Exercise aim:
Below are some records. Return exactly their lines from the one containing "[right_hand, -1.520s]" through the one containing "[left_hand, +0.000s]", and drop the pictures.

[Given data — start]

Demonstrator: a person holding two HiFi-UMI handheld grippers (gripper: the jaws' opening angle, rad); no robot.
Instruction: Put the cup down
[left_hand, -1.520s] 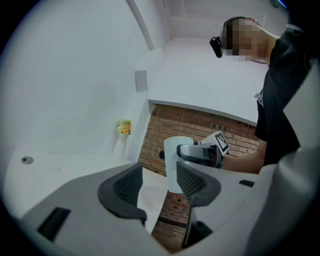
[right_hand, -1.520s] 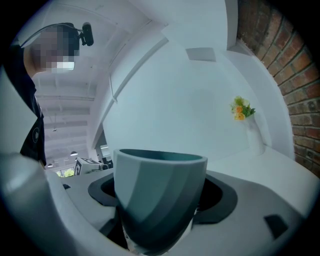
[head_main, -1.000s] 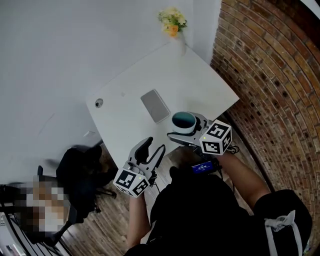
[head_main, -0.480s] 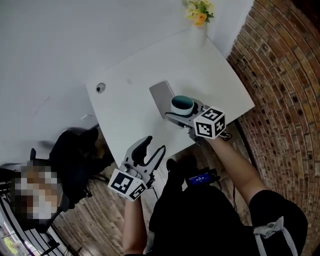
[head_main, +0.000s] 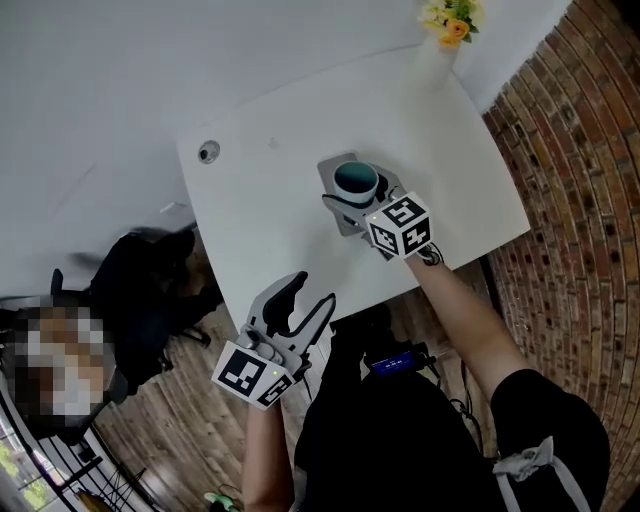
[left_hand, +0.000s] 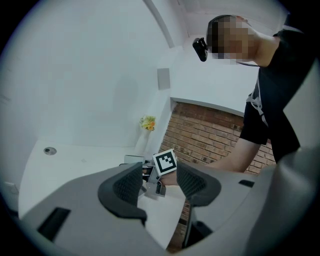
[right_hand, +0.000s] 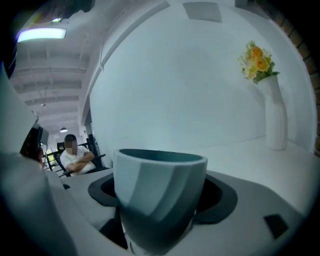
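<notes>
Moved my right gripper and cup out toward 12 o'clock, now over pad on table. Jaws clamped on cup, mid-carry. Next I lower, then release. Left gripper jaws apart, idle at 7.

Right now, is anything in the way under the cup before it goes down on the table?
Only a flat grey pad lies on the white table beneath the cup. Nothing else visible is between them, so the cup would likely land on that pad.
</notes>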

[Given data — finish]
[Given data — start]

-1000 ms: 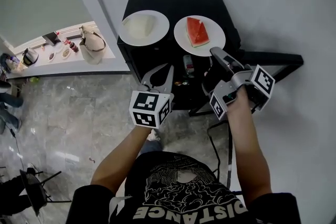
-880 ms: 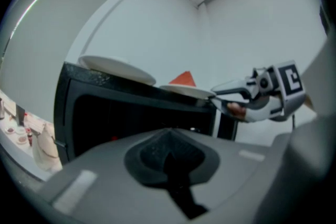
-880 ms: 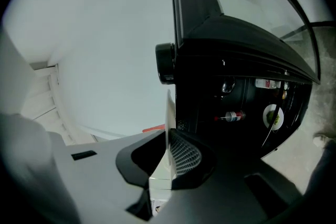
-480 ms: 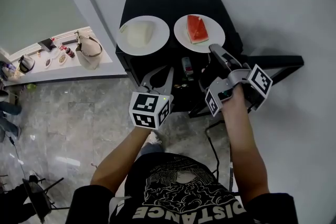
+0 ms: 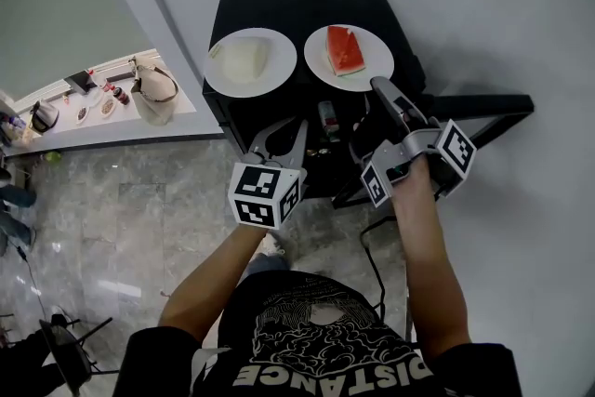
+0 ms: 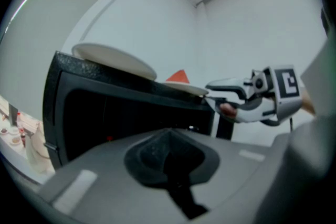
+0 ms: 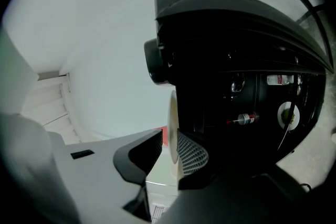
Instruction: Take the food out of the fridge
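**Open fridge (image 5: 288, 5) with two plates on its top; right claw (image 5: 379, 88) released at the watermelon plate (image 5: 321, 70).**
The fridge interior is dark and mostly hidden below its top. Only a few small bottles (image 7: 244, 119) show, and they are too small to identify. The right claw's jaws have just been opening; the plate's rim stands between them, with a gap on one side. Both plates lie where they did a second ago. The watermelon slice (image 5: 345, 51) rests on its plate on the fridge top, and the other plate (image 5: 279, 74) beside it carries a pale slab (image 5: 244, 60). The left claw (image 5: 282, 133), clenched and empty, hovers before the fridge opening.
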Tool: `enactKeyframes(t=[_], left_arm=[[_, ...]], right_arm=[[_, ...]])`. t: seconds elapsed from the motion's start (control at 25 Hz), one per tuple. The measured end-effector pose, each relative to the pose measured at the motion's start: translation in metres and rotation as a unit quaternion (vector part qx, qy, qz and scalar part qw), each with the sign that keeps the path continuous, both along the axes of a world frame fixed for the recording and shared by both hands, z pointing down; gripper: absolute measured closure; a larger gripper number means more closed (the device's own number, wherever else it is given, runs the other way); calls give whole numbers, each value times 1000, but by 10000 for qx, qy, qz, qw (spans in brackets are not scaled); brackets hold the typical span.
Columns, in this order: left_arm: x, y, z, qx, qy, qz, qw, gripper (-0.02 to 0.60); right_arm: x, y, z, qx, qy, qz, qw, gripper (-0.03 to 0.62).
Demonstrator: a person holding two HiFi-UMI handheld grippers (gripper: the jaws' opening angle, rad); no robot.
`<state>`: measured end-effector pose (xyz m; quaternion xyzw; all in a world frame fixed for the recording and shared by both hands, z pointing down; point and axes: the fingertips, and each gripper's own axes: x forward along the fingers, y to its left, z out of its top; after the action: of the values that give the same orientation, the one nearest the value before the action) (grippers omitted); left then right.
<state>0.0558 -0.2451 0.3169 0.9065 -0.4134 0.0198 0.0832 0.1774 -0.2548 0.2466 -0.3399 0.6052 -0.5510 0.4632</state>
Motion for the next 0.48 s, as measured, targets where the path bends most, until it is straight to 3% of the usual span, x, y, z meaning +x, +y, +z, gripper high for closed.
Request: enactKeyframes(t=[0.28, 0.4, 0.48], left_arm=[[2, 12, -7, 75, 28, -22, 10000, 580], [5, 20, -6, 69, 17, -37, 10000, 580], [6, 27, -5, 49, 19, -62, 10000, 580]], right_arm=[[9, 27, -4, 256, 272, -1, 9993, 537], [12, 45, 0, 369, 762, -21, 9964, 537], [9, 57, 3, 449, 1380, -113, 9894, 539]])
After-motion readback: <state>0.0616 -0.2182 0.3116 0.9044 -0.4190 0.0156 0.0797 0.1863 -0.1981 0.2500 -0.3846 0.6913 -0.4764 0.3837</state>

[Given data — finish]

Output for this exercise:
[right_hand, -1.520s] 
[head_main, -1.000s] 
[head_main, -0.480s] 
[head_main, +0.000s] 
[left_hand, +0.000s] 

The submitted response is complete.